Extinction had no significant effect on the activation of BA neurons that were
not tagged during fear conditioning (GFP−Zif+, Figure 1H). We analyzed the BA fear memory circuit by defining two types of fear neurons (i.e., tagged during fear conditioning): silent fear neurons (GFP+Zif−, fear neurons not reactivated during retrieval) and active fear neurons (GFP+Zif+, fear neurons reactivated during retrieval) ( Figure 1I). We found that fear extinction caused a 2.3-fold decrease in the number of active BA fear neurons, with a subgroup of fear neurons remaining active after extinction (GFP+Zif+; Figures 1J and S1D). This extinction-induced silencing of the BA fear memory circuit, caused by contextual fear extinction, is similar to that previously RG 7204 found in electrophysiological studies on tone fear extinction ( Amano et al., 2011, Herry et al., 2008 and Livneh and Paz, 2012). In addition, the observed concomitant reduction in active BA fear neurons and freezing replicates previous studies ( Herry et al., 2008 and Reijmers et al., 2007) and reflects the causative role of the basal amygdala in the behavioral expression of contextual fear ( Maren, 1998). Therefore, our results provide further support for a model in which extinction decreases Y-27632 concentration fear by silencing the fear memory circuit within the BA. We next explored where
extinction acted to cause a silencing of the BA fear memory circuit. We first addressed the possibility that contextual fear extinction might act on brain regions upstream of the BA and thereby indirectly silence fear
neurons in the BA. The BA receives inputs from the CA1 area of the hippocampus and from the infralimbic prefrontal cortex, brain regions that have been implicated in fear extinction (Hartley and Phelps, 2010 and Orsini and Maren, 2012). We therefore tested whether fear extinction altered the activation of excitatory neurons in the CA1 region of the hippocampus (both dorsal and ventral: dCA1 and vCA1) and in the infralimbic prefrontal cortex (IL). We analyzed the same brains that were used for the BA analysis, since the TetTag mouse enables the tagging of neurons recruited by fear conditioning throughout secondly the whole brain (Deng et al., 2013, Garner et al., 2012, Liu et al., 2012, Matsuo et al., 2008, Reijmers et al., 2007, Tayler et al., 2011 and Tayler et al., 2013). As expected, the FC and FC+EXT groups had similar percentages of neurons tagged in these brain regions during contextual fear conditioning (Figures 2A and 2B).

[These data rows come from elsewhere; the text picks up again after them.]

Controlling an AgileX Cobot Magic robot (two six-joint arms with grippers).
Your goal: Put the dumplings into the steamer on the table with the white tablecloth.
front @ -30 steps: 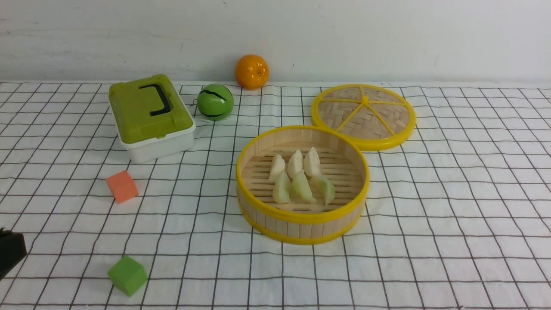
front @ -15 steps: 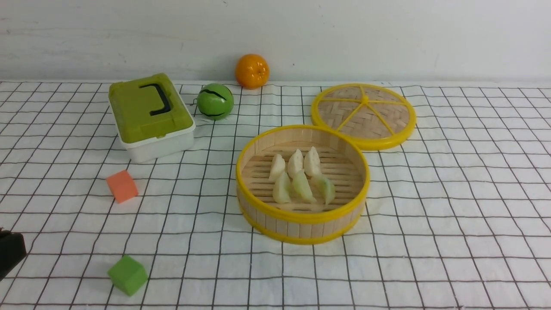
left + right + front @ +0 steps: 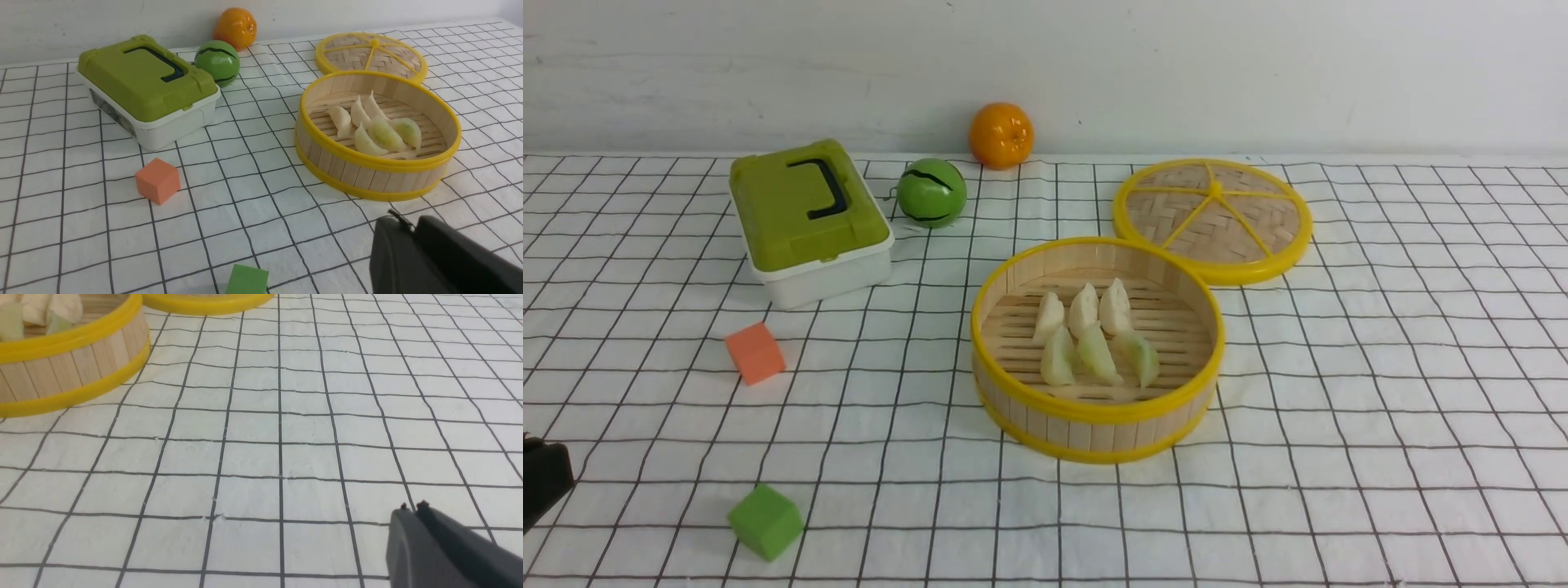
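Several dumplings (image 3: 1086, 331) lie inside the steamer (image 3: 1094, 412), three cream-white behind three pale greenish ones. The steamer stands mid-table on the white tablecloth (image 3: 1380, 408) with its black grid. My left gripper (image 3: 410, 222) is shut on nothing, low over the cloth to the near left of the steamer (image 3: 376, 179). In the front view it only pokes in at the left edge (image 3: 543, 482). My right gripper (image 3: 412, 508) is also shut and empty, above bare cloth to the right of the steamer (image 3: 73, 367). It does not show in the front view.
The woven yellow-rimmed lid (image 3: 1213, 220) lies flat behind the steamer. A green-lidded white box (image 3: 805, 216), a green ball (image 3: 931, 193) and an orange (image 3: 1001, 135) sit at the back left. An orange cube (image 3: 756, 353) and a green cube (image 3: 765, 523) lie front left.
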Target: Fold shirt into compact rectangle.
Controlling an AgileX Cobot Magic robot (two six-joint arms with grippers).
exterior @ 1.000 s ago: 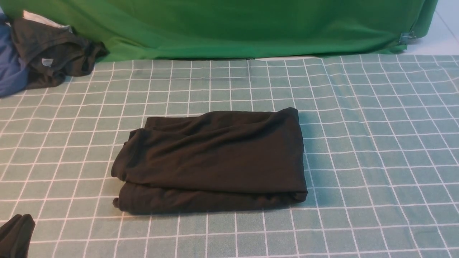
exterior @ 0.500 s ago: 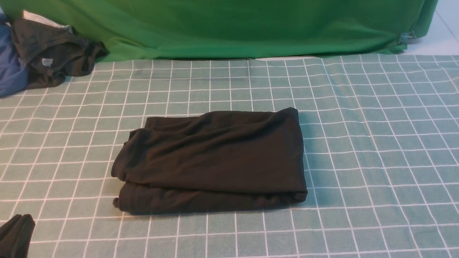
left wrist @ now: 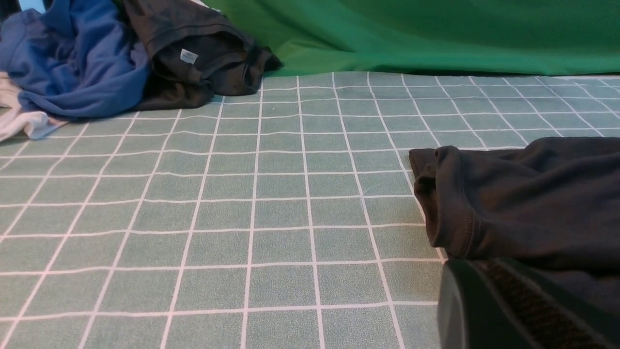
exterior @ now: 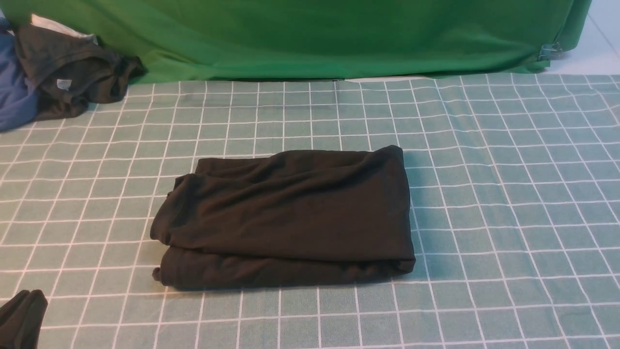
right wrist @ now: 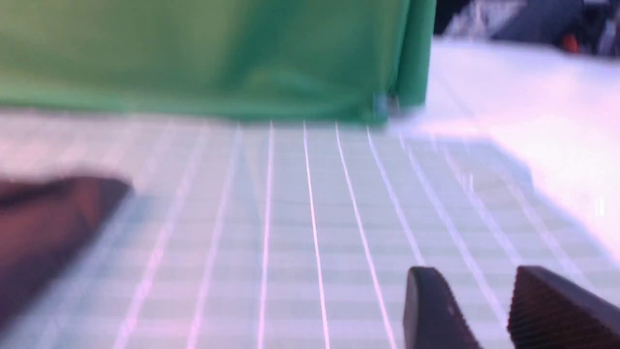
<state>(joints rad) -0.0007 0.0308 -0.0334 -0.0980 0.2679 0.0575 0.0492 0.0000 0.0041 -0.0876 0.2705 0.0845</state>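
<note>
The folded black shirt [exterior: 290,213] lies on the checked counter [exterior: 508,218], with the dark grey garment [exterior: 72,68] beyond it and to its left. Nearer than the shirt and to its left, the left jaws [left wrist: 484,264] are closed and empty; the right jaws [right wrist: 470,271] stand partly apart, holding nothing.

A dark grey garment [exterior: 72,63] with a pale tag [exterior: 64,84] lies rumpled at the far left of the grid-patterned tabletop [exterior: 508,194], touching a blue garment [exterior: 14,87]; a green cloth [exterior: 339,39] hangs along the far edge
</note>
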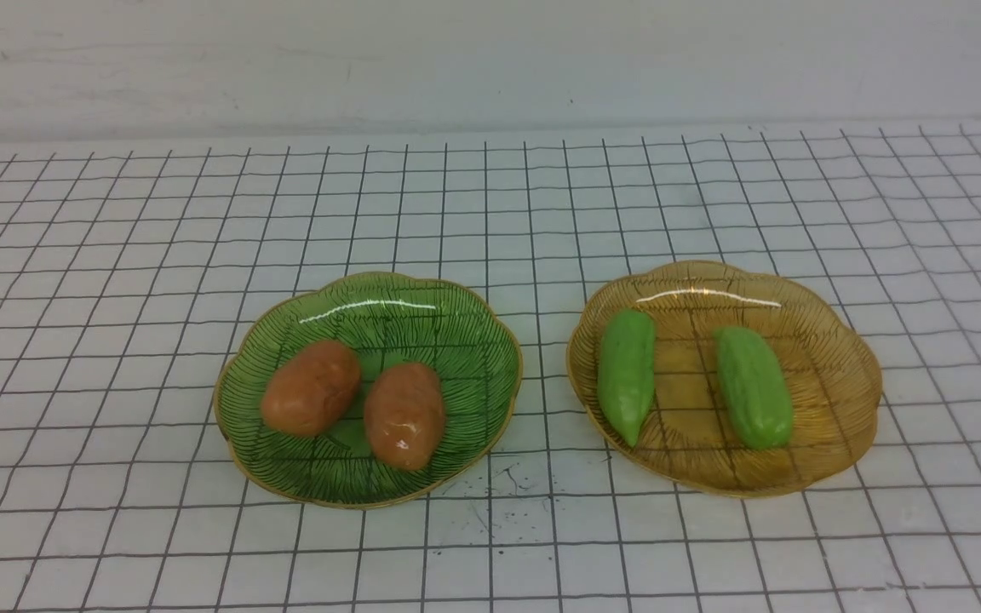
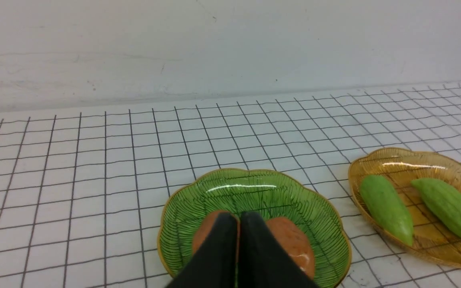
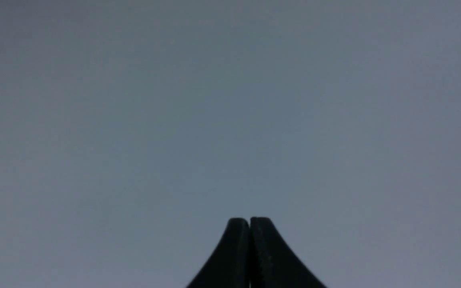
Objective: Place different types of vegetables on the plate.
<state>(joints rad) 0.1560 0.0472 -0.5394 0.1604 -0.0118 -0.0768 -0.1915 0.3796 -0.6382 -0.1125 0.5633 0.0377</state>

Contextual fear extinction did not alter the activation of nontagged dCA1 and vCA1 neurons during retrieval (Figure 2C) or the reactivation of tagged dCA1 and vCA1 neurons during retrieval (Figures 2B and 2D). These results are consistent with a previous study reporting that contextual fear extinction acts on a population of CA1 neurons that is segregated from the CA1 neurons recruited during fear conditioning (Tronson et al.